*PROMPT*.
One range is to be output from the listing below, exactly as written: the line with "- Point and" to the line with "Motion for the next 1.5", both kept.

*DATA RECORDS*.

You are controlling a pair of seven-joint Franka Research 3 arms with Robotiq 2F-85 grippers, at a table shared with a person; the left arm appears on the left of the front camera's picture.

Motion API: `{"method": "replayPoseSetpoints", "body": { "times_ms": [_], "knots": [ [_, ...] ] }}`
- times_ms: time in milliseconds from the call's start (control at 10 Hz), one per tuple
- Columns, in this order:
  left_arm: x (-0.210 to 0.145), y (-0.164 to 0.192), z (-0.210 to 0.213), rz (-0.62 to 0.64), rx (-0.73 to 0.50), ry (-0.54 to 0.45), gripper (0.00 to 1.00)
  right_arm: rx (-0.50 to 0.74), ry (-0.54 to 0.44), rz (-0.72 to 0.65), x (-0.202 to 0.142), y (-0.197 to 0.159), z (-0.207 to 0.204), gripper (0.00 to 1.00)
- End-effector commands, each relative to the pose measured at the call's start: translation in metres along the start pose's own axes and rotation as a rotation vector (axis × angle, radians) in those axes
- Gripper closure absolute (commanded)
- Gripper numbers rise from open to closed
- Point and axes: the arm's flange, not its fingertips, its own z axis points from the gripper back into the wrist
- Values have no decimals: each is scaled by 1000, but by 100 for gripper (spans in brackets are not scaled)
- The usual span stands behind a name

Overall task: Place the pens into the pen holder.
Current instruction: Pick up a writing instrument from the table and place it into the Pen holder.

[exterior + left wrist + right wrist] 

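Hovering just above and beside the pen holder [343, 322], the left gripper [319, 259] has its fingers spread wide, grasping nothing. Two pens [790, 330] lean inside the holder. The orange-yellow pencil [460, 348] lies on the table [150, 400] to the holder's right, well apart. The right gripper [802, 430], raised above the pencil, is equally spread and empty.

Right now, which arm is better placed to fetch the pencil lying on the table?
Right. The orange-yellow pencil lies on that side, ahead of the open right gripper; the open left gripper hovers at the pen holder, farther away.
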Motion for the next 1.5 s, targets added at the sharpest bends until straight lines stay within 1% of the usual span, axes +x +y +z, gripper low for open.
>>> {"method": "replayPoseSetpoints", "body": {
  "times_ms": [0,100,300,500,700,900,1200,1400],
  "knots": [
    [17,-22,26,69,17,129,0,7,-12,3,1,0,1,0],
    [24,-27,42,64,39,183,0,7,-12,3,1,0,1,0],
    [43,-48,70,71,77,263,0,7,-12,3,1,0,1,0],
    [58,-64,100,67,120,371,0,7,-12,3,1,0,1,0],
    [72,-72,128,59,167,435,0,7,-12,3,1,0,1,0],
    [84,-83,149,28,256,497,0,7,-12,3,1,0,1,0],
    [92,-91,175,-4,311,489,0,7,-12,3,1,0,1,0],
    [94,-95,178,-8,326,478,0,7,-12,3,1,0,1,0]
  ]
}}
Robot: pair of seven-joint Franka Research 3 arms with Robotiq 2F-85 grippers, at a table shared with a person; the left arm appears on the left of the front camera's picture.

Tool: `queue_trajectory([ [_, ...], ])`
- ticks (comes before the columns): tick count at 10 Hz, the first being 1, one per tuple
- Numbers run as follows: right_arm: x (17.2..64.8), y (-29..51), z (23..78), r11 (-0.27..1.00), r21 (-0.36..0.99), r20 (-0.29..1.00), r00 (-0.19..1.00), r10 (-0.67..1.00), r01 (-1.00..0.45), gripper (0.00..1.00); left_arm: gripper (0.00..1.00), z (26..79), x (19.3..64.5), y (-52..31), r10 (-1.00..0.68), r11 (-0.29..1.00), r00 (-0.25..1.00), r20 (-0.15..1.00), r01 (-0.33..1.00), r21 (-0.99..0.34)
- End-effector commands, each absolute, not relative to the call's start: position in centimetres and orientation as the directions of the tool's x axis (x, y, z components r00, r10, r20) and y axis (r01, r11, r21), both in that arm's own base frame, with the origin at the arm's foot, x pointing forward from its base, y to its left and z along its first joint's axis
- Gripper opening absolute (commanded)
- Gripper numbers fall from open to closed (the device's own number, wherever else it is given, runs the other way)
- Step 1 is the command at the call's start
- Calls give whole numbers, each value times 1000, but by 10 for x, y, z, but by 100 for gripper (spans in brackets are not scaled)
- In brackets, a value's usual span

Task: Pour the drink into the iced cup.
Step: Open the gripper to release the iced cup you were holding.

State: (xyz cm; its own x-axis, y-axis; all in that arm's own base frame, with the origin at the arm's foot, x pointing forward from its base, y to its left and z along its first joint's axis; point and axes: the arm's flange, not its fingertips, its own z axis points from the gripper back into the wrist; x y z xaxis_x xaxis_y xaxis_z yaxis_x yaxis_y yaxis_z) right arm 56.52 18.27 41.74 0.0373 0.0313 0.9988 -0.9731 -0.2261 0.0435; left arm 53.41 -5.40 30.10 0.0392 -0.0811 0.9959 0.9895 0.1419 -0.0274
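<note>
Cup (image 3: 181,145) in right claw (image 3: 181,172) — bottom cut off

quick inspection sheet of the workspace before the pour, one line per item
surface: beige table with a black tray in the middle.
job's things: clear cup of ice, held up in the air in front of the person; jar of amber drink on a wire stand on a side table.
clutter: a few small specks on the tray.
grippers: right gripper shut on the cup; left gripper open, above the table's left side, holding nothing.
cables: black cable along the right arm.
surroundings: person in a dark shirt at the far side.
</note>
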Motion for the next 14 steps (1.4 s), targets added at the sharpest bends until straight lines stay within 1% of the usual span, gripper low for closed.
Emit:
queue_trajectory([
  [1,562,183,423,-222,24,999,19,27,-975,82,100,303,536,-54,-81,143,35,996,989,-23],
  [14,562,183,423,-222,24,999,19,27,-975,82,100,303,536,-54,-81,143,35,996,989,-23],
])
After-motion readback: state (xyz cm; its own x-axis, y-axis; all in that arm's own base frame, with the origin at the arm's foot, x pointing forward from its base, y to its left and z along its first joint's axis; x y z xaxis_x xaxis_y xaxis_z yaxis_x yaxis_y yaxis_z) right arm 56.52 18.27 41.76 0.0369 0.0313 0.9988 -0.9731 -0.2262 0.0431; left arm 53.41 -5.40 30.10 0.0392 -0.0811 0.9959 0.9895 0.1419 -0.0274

*TASK SOLUTION*.
- Point and axes: the arm's flange, not its fingertips, its own z axis points from the gripper back into the wrist
- Values have no decimals: each is scaled by 1000, but by 100 for gripper (spans in brackets are not scaled)
- The usual span stands behind a name

Overall task: Place the pens into the pen holder.
Current instruction: Pick up a writing instrument from the table and place it into the Pen holder.

[exterior + left wrist + right wrist] 

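Hovering just above and beside the pen holder [343, 322], the left gripper [319, 259] has its fingers spread wide, grasping nothing. Two pens [790, 330] lean inside the holder. The orange-yellow pencil [460, 348] lies on the table [150, 400] to the holder's right, well apart. The right gripper [802, 430], raised above the pencil, is equally spread and empty.

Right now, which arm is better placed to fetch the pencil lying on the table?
Right. The orange-yellow pencil lies on that side, ahead of the open right gripper; the open left gripper hovers at the pen holder, farther away.
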Motion for the next 1.5 s, targets added at the sharpest bends until straight lines stay within 1% of the usual span, axes +x +y +z, gripper low for open.

This exercise has nothing further to it.